* [Requirement]:
Please count the lines in the listing below where the word "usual" appears. Give the number only.

* [Exercise data]:
──────

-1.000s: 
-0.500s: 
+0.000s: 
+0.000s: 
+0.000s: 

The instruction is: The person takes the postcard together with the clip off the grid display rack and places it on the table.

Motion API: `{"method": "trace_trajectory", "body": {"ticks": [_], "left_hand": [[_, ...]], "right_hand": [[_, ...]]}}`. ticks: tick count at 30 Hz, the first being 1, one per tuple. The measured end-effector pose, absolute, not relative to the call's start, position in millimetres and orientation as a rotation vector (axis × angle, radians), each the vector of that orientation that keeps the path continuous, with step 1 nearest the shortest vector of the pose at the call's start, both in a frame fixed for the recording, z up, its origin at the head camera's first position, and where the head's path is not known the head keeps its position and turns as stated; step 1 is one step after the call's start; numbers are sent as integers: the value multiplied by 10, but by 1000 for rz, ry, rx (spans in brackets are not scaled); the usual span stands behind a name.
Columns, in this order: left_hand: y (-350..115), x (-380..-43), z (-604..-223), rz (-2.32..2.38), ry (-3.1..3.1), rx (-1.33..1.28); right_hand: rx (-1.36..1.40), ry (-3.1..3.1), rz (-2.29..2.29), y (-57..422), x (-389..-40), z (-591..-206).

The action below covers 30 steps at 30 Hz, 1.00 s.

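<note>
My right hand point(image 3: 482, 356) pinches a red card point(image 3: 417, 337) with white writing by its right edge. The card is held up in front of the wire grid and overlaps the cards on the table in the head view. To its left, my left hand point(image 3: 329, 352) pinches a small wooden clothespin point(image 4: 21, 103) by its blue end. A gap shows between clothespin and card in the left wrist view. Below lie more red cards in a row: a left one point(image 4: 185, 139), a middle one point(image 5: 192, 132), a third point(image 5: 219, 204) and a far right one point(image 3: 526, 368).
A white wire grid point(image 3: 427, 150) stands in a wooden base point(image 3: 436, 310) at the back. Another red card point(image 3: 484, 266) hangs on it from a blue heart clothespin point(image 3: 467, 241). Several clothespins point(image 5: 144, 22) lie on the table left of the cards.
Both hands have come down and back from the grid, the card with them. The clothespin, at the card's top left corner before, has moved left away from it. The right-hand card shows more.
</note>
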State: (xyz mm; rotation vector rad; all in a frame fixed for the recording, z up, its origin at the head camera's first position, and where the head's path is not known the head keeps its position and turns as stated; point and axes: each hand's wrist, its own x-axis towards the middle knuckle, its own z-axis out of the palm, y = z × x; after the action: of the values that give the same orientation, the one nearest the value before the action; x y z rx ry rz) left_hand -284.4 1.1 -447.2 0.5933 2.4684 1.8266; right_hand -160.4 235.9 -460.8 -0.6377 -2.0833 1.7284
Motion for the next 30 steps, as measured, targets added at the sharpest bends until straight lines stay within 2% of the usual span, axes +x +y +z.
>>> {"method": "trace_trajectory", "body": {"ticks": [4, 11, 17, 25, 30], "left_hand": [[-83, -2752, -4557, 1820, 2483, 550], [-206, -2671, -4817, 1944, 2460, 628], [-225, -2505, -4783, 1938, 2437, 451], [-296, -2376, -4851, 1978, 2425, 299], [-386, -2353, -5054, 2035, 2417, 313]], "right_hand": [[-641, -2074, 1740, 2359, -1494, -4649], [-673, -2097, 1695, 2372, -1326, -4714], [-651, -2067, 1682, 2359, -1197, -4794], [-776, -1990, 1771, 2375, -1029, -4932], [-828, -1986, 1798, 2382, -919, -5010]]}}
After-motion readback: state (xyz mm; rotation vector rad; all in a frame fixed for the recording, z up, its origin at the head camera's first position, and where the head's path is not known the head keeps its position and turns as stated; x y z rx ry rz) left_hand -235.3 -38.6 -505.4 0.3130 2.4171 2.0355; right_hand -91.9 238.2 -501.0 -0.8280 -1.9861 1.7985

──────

* [Task response]:
2